1995 single by Tom Petty

"You Wreck Me" is a song by American musician Tom Petty, the fourth track on his second solo studio album, Wildflowers (1994). The song was released in February 1995 by Warner Bros. Records as the second single from the album and became a concert staple. While the song did not chart on the US Billboard Hot 100, it did peak at number two on the Album Rock Tracks chart.

==History==

The music for this song was written by Petty's longtime partner and guitarist Mike Campbell.

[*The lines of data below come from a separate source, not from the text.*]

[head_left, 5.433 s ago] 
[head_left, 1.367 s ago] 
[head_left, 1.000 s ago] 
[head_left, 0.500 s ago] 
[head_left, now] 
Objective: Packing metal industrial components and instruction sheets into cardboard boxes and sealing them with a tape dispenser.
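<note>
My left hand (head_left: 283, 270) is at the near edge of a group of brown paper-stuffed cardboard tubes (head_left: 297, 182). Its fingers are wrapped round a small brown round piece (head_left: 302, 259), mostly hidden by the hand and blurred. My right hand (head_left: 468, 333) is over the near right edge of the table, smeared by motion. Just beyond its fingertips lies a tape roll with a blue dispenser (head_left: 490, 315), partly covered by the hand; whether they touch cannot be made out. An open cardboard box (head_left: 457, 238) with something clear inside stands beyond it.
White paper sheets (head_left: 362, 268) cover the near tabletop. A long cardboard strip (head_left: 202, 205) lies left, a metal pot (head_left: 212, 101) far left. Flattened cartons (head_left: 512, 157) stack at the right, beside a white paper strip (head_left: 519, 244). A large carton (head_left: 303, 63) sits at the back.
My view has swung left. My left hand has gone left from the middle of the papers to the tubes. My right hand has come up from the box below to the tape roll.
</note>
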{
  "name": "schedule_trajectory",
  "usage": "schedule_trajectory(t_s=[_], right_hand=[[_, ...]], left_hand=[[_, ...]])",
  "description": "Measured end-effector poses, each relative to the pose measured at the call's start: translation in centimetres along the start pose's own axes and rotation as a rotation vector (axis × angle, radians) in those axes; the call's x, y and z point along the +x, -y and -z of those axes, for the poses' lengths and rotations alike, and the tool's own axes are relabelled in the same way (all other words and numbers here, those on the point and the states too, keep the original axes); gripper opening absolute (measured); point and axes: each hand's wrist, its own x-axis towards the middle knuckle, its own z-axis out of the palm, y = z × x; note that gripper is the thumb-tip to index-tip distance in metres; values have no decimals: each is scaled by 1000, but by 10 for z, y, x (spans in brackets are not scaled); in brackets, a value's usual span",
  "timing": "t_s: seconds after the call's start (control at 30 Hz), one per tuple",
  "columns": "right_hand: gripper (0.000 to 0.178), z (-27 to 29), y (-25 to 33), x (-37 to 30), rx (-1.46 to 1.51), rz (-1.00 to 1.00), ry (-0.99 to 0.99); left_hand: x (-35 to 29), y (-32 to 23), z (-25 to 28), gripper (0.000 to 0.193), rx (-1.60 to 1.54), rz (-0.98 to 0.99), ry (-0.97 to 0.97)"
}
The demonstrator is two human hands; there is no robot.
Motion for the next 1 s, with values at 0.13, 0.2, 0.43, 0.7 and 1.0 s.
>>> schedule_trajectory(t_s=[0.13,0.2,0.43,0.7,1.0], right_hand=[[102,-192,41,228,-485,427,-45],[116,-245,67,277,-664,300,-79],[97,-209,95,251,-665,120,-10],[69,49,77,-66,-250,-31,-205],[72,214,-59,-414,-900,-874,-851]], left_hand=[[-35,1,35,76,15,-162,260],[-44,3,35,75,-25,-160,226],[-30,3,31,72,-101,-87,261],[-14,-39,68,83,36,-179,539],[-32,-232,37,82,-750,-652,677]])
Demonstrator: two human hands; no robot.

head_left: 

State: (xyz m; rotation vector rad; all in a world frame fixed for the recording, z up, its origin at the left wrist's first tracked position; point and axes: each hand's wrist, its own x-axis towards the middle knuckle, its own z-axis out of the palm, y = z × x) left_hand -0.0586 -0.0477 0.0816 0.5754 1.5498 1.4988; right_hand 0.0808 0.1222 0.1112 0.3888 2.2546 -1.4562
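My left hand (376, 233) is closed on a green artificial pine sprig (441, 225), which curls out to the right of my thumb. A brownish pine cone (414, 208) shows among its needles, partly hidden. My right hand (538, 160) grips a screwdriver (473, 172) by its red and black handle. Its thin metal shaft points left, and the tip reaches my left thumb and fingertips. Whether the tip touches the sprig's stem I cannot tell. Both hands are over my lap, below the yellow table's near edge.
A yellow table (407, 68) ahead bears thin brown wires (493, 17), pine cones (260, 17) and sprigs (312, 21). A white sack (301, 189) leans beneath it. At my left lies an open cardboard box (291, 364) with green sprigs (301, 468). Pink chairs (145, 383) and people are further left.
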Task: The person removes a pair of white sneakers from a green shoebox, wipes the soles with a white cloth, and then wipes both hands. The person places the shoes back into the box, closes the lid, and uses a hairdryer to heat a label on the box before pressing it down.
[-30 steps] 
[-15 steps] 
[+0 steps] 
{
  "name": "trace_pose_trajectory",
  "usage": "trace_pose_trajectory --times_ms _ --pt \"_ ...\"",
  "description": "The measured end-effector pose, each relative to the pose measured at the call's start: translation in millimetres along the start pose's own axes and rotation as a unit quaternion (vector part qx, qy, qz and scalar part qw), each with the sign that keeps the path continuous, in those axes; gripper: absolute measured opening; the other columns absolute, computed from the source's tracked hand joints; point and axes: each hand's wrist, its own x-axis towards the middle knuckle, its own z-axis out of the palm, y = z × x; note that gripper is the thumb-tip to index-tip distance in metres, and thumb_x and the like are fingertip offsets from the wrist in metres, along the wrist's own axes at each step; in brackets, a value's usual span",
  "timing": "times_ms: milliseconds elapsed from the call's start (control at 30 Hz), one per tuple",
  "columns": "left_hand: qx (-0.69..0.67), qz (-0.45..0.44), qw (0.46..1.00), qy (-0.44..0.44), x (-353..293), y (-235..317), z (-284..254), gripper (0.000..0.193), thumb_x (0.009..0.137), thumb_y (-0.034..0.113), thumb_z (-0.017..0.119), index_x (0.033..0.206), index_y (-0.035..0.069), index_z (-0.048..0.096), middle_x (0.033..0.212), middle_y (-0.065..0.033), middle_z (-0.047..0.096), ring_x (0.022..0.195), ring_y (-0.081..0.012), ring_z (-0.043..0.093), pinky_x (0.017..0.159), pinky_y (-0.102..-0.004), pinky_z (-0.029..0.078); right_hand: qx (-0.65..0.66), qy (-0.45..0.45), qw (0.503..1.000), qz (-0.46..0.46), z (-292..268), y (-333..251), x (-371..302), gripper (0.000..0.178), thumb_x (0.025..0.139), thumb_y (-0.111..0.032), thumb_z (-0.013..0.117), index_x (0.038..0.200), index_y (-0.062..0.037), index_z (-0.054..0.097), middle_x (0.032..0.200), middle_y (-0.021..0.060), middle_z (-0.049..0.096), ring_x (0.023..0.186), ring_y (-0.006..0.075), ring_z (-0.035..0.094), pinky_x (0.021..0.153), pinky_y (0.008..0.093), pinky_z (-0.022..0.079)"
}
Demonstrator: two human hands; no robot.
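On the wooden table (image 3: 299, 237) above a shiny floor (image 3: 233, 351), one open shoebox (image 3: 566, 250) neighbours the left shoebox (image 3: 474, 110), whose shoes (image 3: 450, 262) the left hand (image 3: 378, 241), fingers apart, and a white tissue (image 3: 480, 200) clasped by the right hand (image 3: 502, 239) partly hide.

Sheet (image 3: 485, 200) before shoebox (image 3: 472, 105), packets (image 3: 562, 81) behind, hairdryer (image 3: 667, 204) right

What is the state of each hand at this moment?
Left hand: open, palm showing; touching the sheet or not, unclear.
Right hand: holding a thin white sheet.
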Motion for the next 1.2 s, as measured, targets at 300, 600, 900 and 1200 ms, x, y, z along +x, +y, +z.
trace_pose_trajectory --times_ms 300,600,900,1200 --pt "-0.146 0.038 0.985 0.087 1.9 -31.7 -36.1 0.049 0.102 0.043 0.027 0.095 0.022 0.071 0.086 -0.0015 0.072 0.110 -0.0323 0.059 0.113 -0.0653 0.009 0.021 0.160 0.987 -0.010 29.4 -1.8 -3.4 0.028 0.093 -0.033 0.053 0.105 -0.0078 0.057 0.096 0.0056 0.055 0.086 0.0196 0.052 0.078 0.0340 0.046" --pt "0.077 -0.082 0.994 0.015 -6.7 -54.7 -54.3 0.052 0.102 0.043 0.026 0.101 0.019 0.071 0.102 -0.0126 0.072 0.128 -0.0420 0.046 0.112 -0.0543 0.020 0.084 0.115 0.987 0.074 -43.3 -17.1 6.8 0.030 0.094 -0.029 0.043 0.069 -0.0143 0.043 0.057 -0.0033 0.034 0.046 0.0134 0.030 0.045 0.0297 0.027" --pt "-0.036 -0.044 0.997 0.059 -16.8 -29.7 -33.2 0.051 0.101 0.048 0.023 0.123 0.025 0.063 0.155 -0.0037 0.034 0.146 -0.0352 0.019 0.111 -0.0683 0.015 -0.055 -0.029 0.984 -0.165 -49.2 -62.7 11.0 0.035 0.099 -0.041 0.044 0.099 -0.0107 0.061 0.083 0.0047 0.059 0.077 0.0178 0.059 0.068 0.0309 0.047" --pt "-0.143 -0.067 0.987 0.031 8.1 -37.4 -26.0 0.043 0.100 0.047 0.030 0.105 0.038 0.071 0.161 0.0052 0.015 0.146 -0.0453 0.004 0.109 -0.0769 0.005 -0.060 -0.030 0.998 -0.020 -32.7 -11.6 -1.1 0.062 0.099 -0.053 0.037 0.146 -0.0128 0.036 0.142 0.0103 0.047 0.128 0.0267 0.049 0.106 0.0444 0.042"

Petty originally wrote some words to the song and called it "You Rock Me". Campbell thought the title was a little ordinary and very cliché, but the song sounded fine and they recorded it. Eventually, Petty came back and decided to change the title to "You Wreck Me", and the new title changed the whole meaning of the song.

==Live performances==
Tom Petty and the Heartbreakers performed the song on 494 different occasions, including their last show at the Hollywood Bowl in Los Angeles in 2017. It was a regular song during every tour after 1995, as well as at the Fillmore residencies in 1997 and 1999. The song was first performed in concert in 1995 at the Louisville Gardens in Kentucky. It was commonly played as an encore.

==Track listing==
The song was released on a maxi CD single and a cassette single. The cassette and CD versions both include alternate versions of two other tracks from Wildflowers: "Only a Broken Heart" and "Cabin Down Below".

1. "You Wreck Me" – 3:22
2. "Cabin Down Below" – 2:45
3. "Only a Broken Heart" – 4:41

==Personnel==
Personnel are taken from the Wildflowers CD booklet.
- Tom Petty – lead vocals, electric guitar
- Mike Campbell – electric guitar
- Steve Ferrone – drums
- Howie Epstein – bass, harmony vocals
- Phil Jones – percussion
- Benmont Tench – piano, organ

==Charts==

===Weekly charts===

Weekly chart performance for "You Wreck Me"
| Chart (1995) | Peak position |
|---|---|
| Australia (ARIA) | 72 |
| Europe (European Hit Radio) | 29 |
| Iceland (Íslenski Listinn Topp 40) | 37 |
| UK Singles (OCC) | 88 |
| US Mainstream Rock (Billboard) | 2 |

===Weekly charts===

Year-end charts for "You Wreck Me"
| Chart (1995) | Position |
|---|---|
| US Album Rock Tracks (Billboard) | 6 |

==Release history==

Release dates and formats for "You Wreck Me"
| Region | Date | Format(s) | Label(s) | Ref. |
| United Kingdom | February 6, 1995 | CD; cassette; | Warner Bros. |  |
| Australia | March 3, 1995 |  |

==Covers==
The War on Drugs covered the song in 2024 for the soundtrack of Bad Monkey.